Work to complete —
Where a line of the records holds the string "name", copy that line.

▬▬▬▬▬▬▬▬▬▬

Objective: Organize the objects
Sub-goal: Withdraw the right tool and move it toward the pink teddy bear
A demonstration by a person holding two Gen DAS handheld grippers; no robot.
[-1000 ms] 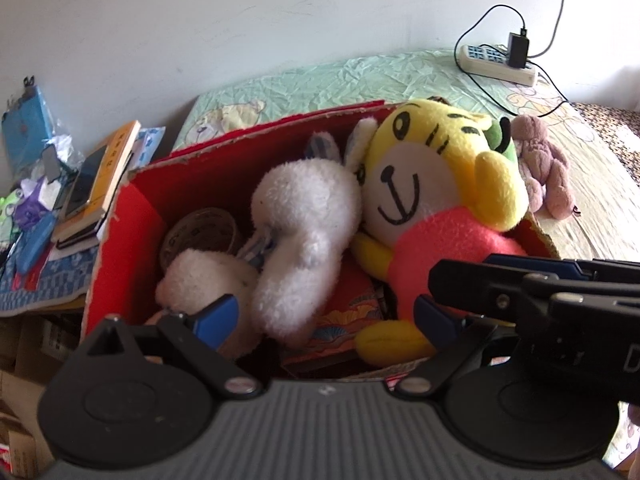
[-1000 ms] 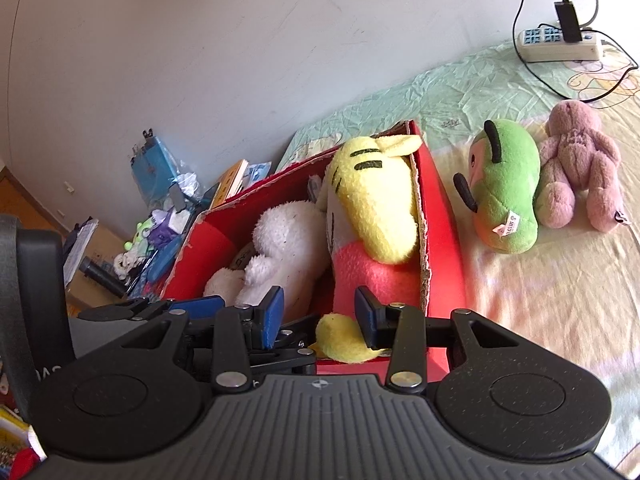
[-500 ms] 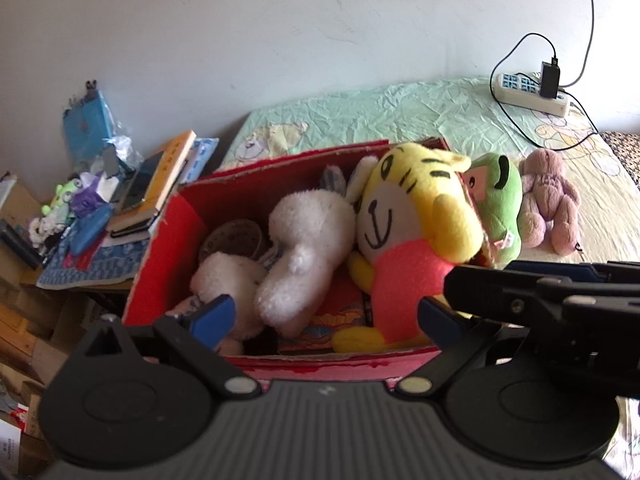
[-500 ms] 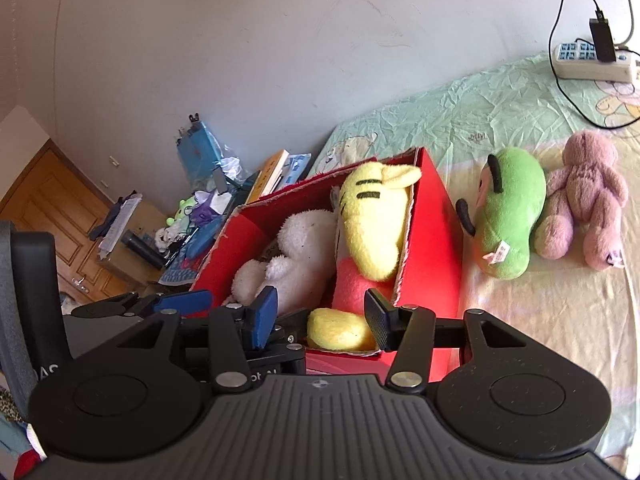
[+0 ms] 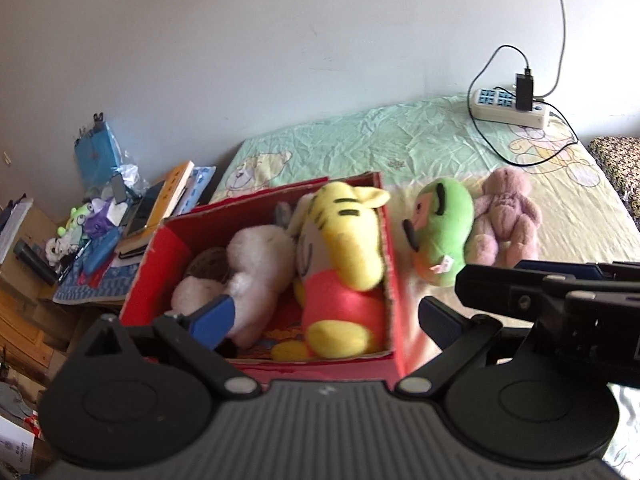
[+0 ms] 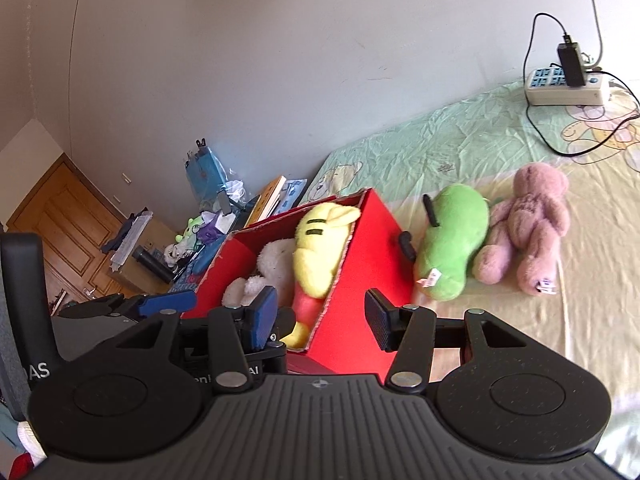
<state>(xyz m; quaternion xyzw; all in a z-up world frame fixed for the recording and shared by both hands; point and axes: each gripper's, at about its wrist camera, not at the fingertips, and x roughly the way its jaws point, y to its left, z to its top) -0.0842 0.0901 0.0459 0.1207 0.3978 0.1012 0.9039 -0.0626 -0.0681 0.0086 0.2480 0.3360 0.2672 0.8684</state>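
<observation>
A red cardboard box (image 5: 394,292) (image 6: 368,256) stands on the bed and holds a yellow tiger plush (image 5: 348,248) (image 6: 318,248) and a white plush (image 5: 256,264) (image 6: 272,264). A green plush (image 5: 438,230) (image 6: 456,240) and a pink bear (image 5: 506,216) (image 6: 528,220) lie on the sheet right of the box. My left gripper (image 5: 324,320) is open and empty above the box's near edge. My right gripper (image 6: 320,314) is open and empty, just right of the left one, over the box's near right corner.
A power strip (image 5: 508,108) (image 6: 566,88) with cables lies at the bed's far right by the wall. A cluttered side table (image 5: 100,240) with books, small toys and a blue bag stands left of the box. A wooden door (image 6: 56,232) is far left.
Both grippers have pulled back and up from the box, so the box and plushes look smaller. The green plush and pink bear have come into fuller view. The jaws stay open.
</observation>
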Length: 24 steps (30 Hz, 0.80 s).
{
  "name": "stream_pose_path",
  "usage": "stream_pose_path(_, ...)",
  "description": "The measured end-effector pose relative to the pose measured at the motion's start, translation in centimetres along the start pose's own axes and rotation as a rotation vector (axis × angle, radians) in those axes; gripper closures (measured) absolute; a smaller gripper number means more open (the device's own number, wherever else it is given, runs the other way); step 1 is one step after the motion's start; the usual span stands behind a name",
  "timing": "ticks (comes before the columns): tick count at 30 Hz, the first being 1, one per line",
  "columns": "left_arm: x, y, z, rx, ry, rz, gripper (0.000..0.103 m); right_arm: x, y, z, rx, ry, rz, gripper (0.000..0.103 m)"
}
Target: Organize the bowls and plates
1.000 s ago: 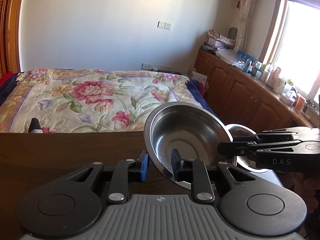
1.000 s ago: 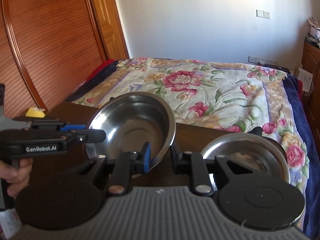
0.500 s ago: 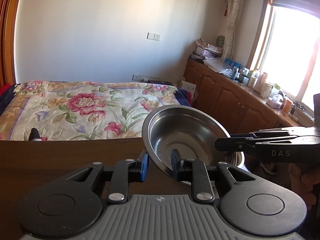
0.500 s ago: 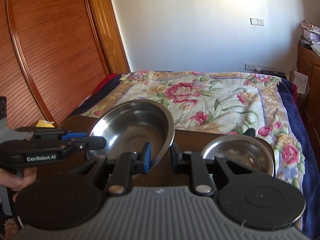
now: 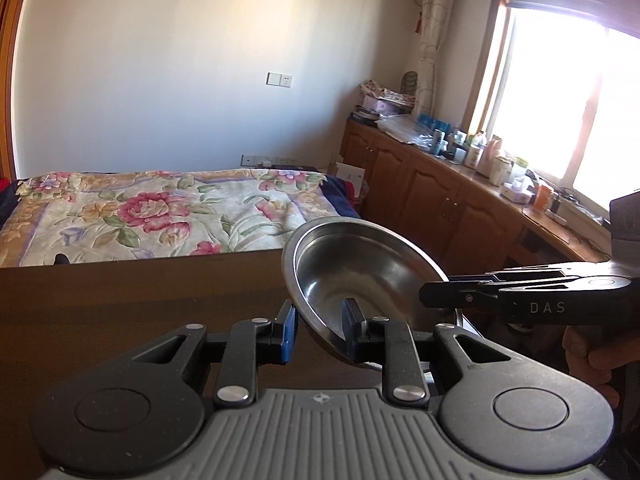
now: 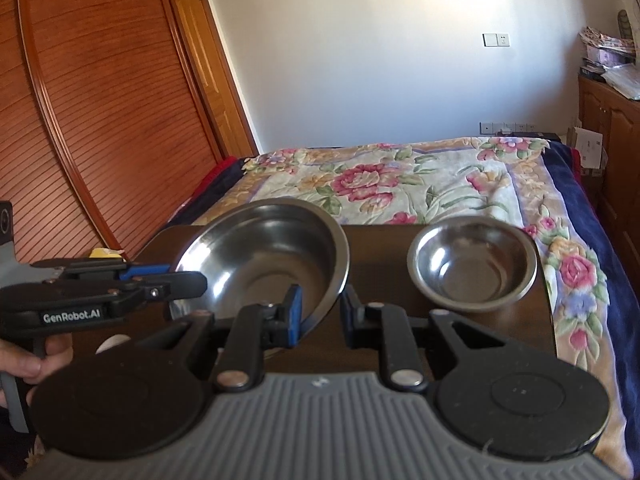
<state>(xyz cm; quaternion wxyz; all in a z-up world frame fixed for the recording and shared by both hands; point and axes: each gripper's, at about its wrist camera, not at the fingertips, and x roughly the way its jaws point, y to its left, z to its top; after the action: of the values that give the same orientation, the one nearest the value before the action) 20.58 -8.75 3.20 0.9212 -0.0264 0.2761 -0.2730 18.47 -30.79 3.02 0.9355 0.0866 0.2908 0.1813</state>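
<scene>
A large steel bowl (image 5: 360, 268) (image 6: 264, 252) hangs tilted above the dark wooden table (image 6: 380, 240), held by opposite sides of its rim. My left gripper (image 5: 320, 332) is shut on the near rim; in the right wrist view it (image 6: 180, 280) bites the bowl's left side. My right gripper (image 6: 320, 312) is shut on the rim too, and from the left wrist view it (image 5: 436, 300) reaches in from the right. A smaller steel bowl (image 6: 472, 268) stands on the table at the right. In the left wrist view the large bowl hides nearly all of it.
Beyond the table lies a bed with a floral quilt (image 5: 160, 216). Wooden cabinets (image 5: 440, 200) with cluttered tops line the right wall under a window. A slatted wooden wardrobe (image 6: 80, 120) stands left. A yellow object (image 6: 106, 253) sits at the table's left edge. A hand (image 6: 24, 364) holds each gripper.
Both grippers have risen with the large bowl between them. The small bowl now sits lower and farther off in the right wrist view, and is almost hidden in the left.
</scene>
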Motion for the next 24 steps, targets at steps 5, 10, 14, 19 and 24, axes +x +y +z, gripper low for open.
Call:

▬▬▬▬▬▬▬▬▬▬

Solution —
  "name": "stream_pose_path",
  "description": "The measured end-effector pose relative to the pose measured at the motion's start, translation in centimetres along the start pose's own axes and rotation as a rotation vector (axis × angle, radians) in those axes; gripper closures (measured) absolute; a smaller gripper number means more open (the device's own number, wherever else it is given, runs the other way); step 1 is one step after the motion's start; the usual span stands behind a name",

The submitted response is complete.